Extend life of plant

But Mr St Baker suggested it was far from $700 million, while Mr Svoboda said that valuation had in any case been a book value, not a market value.

“I’m not sure that’s actually a right benchmark even back then,” he said.

The deal has triggered speculation that Sev.en may look to extend the life of Vales Point past 2029, especially as other owners of coal-fired power stations have elected to close plans early. A decision earlier this year by Origin to close its Eraring generator – at 2880MW the country’s biggest – as early as 2025 could in theory strengthen the case for keeping Vales Point open for longer.

Mr St Baker has also signalled he sees an ongoing need for Vales Point past 2029 given the state’s reliance on the plant to keep supplies reliable after the end of the decade, but opted to sell and redirect funds into his electric vehicle charging investments.

But Mr Svoboda said Sev.en had no plan to shut Vales Point earlier or later.

“We want to maintain the asset as fully operational,” he said. “And depending on the circumstances, the supply-demand situation evolving over time, we will take appropriate steps. And obviously, we will respect all the rules and regulations that will be imposed on such assets going forward.”

Limited options

The deal comes as corporates are coming under increasing pressure to walk away from fossil fuels, while banks are also running shy of lending to the sector. Mr Svoboda signalled the position of lenders was the key constraint on Sev.en’s investments rather than any conditions around carbon emissions.

“We are constrained that for such investments we have to use predominantly our own equity because banks are reluctant to finance acquisitions in these sectors,” he said.

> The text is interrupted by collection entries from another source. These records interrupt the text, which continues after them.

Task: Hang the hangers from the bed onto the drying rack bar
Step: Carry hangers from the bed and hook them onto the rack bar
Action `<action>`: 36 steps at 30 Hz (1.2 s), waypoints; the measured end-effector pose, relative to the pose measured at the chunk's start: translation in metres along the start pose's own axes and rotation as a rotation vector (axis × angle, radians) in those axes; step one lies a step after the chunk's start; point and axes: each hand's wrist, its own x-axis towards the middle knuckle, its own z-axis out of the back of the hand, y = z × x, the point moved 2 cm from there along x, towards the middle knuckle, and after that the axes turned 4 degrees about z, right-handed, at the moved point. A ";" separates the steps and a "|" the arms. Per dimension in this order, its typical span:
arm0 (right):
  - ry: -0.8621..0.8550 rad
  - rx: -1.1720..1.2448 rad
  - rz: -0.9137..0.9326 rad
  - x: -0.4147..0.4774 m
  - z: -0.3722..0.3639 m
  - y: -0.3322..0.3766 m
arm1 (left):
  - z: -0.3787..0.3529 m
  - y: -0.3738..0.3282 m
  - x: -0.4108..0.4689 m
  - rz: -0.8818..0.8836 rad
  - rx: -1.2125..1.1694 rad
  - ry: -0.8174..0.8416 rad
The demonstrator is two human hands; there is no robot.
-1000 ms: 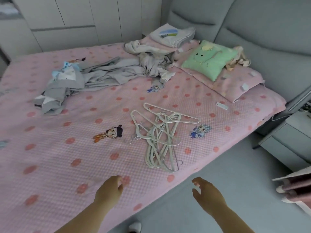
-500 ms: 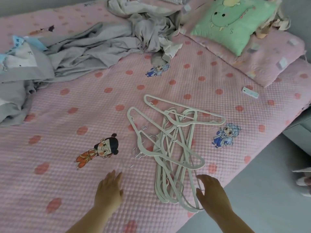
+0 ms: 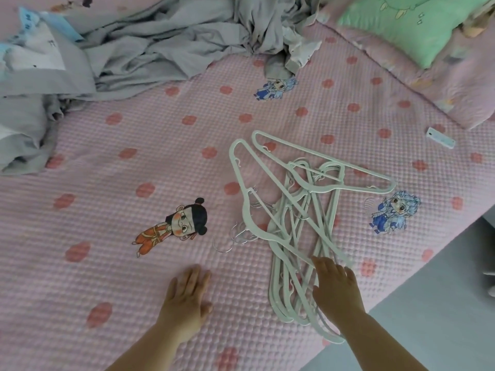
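Several pale green-white hangers lie in a tangled pile on the pink bed cover, their thin metal hooks pointing left. My right hand lies flat on the near end of the pile, fingers stretched forward over the hanger bars. My left hand rests flat on the cover, a hand's width left of the pile, touching no hanger. The drying rack is out of view.
Crumpled grey clothes fill the far left of the bed. A green cushion lies on a pink pillow at the far right. A small white remote sits right of the hangers. The bed edge and grey floor run along the lower right.
The view has closed in on the hangers. My right hand moved forward from the pile's near tip onto the hangers. My left hand slid a little forward on the cover.
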 end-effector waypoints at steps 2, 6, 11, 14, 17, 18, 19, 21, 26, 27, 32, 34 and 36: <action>-0.020 0.016 -0.012 0.000 -0.001 0.001 | 0.010 -0.005 0.007 0.036 -0.049 -0.135; -0.052 0.037 -0.041 0.003 -0.002 0.002 | 0.026 -0.011 -0.001 0.068 -0.029 0.062; -0.076 0.044 0.004 -0.008 0.004 0.005 | 0.038 -0.015 -0.004 0.098 -0.057 0.180; -0.101 0.058 0.013 -0.020 0.015 0.001 | 0.046 -0.017 -0.006 0.097 -0.092 0.194; -0.139 0.053 0.035 -0.034 0.032 -0.003 | 0.055 -0.019 -0.004 0.121 -0.260 0.183; -0.151 0.054 0.043 -0.039 0.038 -0.004 | 0.061 -0.020 -0.003 0.131 -0.387 0.169; -0.158 0.063 0.048 -0.045 0.044 -0.004 | 0.069 -0.022 -0.003 0.141 -0.538 0.155; -0.158 0.081 0.055 -0.055 0.055 -0.002 | 0.089 -0.031 -0.007 0.133 -0.817 0.112; -0.120 0.083 0.074 -0.079 0.065 0.003 | 0.149 -0.077 -0.024 0.058 -1.385 0.124; -0.124 0.095 0.078 -0.084 0.066 0.004 | 0.157 -0.088 -0.026 0.040 -1.414 0.148; -0.198 0.179 0.118 -0.107 0.064 0.011 | 0.174 -0.124 -0.034 0.161 -1.614 0.126; -0.223 0.213 0.159 -0.117 0.063 0.013 | 0.174 -0.126 -0.037 0.198 -1.654 0.092; -0.228 0.258 0.200 -0.129 0.067 0.015 | 0.181 -0.123 -0.044 0.203 -1.615 0.031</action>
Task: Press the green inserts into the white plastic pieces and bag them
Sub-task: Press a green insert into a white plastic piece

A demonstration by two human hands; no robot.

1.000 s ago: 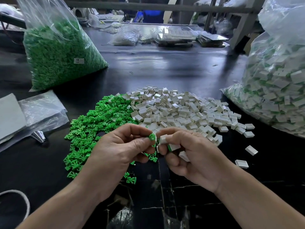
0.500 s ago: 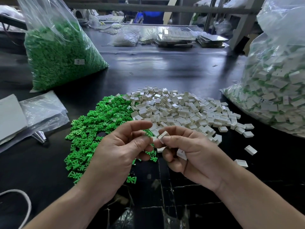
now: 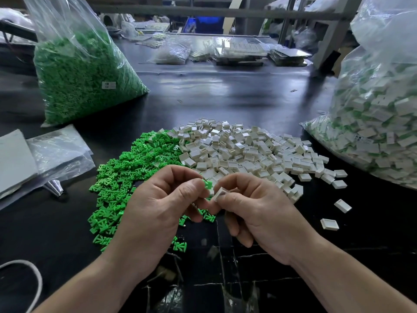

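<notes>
Left hand point(image 3: 158, 206): closed in a pinch, thumb and forefinger holding one green insert point(image 3: 208, 184) at the fingertips. Right hand point(image 3: 257, 208): closed in a pinch on one white piece point(image 3: 220, 193), tilted, its open side apparently turned toward the insert. The two parts sit just beside each other, the insert at 10 o'clock of the piece; whether they touch cannot be told. The insert is not yet seated.

Judgement on the step in hand: the insert should be squared to the cavity before pressure is applied, then pushed home with the thumb until flush. A skewed entry is likely to jam or leave it standing proud. The right hand should brace the piece from behind.

Loose stock lies on the black table point(image 3: 225, 93): a green pile point(image 3: 126, 177) at 11 o'clock of the hands, touching a white pile point(image 3: 243, 152) at 12 to 1 o'clock. A few strays lie apart at 3 o'clock.

Containers: a clear bag of green inserts point(image 3: 83, 80) stands at 10 o'clock, well apart. A large clear bag point(image 3: 381, 132) at 2 o'clock holds white pieces showing green, judged to be finished assemblies. Flat plastic sleeves point(image 3: 58, 152) at 9 o'clock appear empty.
</notes>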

“And obviously there are limited options for exit for us, so we are not a financial investor that would come in and look for quick money and then go out again; our investment strategy is long-term.”

He said Sev.en still required Foreign Investment Review Board approval for the acquisition but hoped to complete it in November.

FIRB approval has already been secured for the acquisition of bankrupt ASX-listed Salt Lake Potash, a deal that was concluded just days after the Vales Point agreement.

Mr Svoboda said though Sev.en had not previously owned potash assets, the commodity was global, like thermal and metallurgical coal, and a natural resource that required the same sort of mining expertise, logistics and distribution.

“We found that commodity also to be very attractive, very strategic, and that’s why we decided to broaden our investment scope,” he said. “[Salt Lake Potash] had to file for insolvency and we believe the project is still viable, and with some further capital injection it could be completed and put into operation.”

He also signalled some restructuring is likely at InterGen in Queensland, potentially involving Sev.en and 50 per cent partner China Huaneng Group each taking one generator in the two-plant portfolio, to take direct control and split their interests.

“That’s an idea we are considering; if that would materialise, obviously we would be able to combine that one asset with Vales Point and create an interesting base for us in terms of power generation on the east coast.”

Mr Svoboda said as the new owner of Vales Point’s Delta Electricity, Sev.en would also consider expanding in electricity retailing to business and commercial customers, and to continue with proposals for a large solar power plant at the site.